* [TASK REQUIREMENTS] Give the number of lines in the entries below that hold "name", with no accompanying words.

* [PROVIDED RECORDS]
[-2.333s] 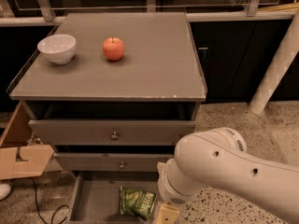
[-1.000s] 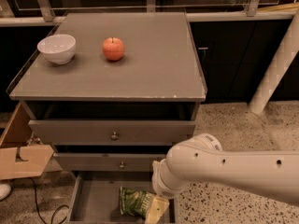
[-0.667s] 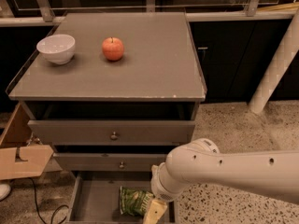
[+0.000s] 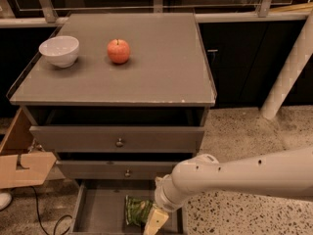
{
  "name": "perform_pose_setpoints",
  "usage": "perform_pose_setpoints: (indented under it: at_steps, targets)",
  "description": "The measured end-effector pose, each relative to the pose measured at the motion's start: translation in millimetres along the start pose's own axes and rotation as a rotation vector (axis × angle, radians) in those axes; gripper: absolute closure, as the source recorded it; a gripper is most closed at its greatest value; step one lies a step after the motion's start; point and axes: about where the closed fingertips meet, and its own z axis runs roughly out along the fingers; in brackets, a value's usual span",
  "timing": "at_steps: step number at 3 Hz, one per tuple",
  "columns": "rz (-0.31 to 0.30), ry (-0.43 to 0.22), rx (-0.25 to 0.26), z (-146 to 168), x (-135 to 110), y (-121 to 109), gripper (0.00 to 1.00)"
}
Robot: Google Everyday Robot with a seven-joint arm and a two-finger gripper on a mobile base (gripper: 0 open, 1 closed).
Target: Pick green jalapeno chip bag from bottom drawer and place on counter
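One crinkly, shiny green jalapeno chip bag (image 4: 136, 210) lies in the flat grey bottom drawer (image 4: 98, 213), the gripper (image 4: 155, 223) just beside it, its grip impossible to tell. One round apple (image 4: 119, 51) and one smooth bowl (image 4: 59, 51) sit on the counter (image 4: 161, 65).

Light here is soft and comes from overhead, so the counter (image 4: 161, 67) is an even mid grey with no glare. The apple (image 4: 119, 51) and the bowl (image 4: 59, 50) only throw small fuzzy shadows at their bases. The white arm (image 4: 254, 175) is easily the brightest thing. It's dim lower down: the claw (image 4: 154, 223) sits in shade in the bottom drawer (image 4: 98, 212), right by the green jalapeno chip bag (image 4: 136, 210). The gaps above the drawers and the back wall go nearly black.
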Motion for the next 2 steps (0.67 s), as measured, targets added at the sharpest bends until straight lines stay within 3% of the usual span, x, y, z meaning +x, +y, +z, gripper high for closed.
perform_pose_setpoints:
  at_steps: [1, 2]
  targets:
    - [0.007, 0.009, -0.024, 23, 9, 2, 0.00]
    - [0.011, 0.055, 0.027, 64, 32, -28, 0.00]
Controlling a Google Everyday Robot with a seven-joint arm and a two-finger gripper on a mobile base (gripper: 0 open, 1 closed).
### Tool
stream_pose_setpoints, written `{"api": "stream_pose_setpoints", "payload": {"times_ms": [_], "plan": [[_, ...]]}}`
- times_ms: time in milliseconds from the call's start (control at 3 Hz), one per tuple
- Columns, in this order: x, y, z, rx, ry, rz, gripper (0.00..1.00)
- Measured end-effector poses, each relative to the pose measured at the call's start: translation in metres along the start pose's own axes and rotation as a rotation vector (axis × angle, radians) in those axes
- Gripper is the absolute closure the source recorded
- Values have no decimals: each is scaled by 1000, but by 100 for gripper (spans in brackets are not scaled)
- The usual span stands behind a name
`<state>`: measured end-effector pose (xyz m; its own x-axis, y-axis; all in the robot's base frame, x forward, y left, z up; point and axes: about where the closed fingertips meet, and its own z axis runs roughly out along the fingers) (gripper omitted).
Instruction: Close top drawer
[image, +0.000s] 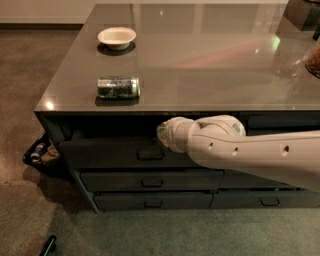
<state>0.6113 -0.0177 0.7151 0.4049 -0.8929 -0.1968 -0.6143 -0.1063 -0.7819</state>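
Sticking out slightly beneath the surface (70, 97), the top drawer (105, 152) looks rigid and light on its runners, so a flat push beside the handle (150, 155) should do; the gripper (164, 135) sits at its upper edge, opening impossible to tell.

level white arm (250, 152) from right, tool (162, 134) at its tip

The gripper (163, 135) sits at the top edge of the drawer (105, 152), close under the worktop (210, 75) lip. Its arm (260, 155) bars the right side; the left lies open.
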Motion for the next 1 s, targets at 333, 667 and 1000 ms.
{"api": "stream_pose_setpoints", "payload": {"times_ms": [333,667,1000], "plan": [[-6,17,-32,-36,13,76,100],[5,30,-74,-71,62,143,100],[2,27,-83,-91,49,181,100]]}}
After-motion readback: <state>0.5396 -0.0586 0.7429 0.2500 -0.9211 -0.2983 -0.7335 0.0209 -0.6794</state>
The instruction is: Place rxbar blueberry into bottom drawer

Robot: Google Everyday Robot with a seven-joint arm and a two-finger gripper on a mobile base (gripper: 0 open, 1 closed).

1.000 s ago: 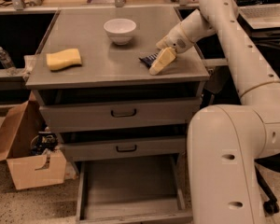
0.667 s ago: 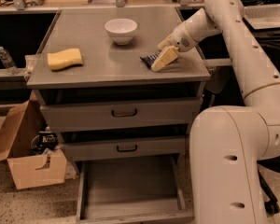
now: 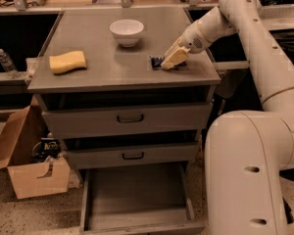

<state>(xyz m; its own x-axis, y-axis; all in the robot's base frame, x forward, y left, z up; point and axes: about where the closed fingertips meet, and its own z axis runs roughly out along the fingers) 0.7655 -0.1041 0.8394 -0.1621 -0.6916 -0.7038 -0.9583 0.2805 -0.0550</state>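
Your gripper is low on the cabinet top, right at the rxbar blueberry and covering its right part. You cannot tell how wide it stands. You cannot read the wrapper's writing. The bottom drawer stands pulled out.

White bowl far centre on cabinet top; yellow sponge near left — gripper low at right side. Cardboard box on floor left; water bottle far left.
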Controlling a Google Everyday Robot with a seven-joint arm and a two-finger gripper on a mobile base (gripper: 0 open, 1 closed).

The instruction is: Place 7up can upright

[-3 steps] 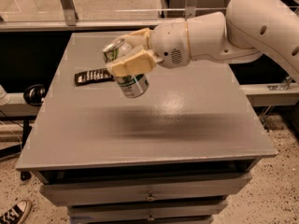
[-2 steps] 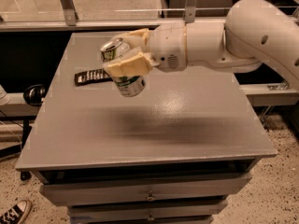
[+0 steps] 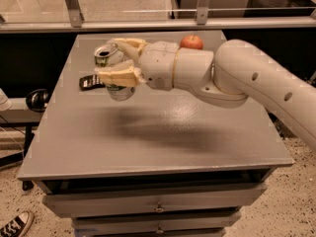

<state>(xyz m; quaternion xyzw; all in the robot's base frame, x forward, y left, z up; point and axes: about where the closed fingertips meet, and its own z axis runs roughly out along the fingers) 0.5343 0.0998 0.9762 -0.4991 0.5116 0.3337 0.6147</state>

* [ANSWER TO THIS TASK] 2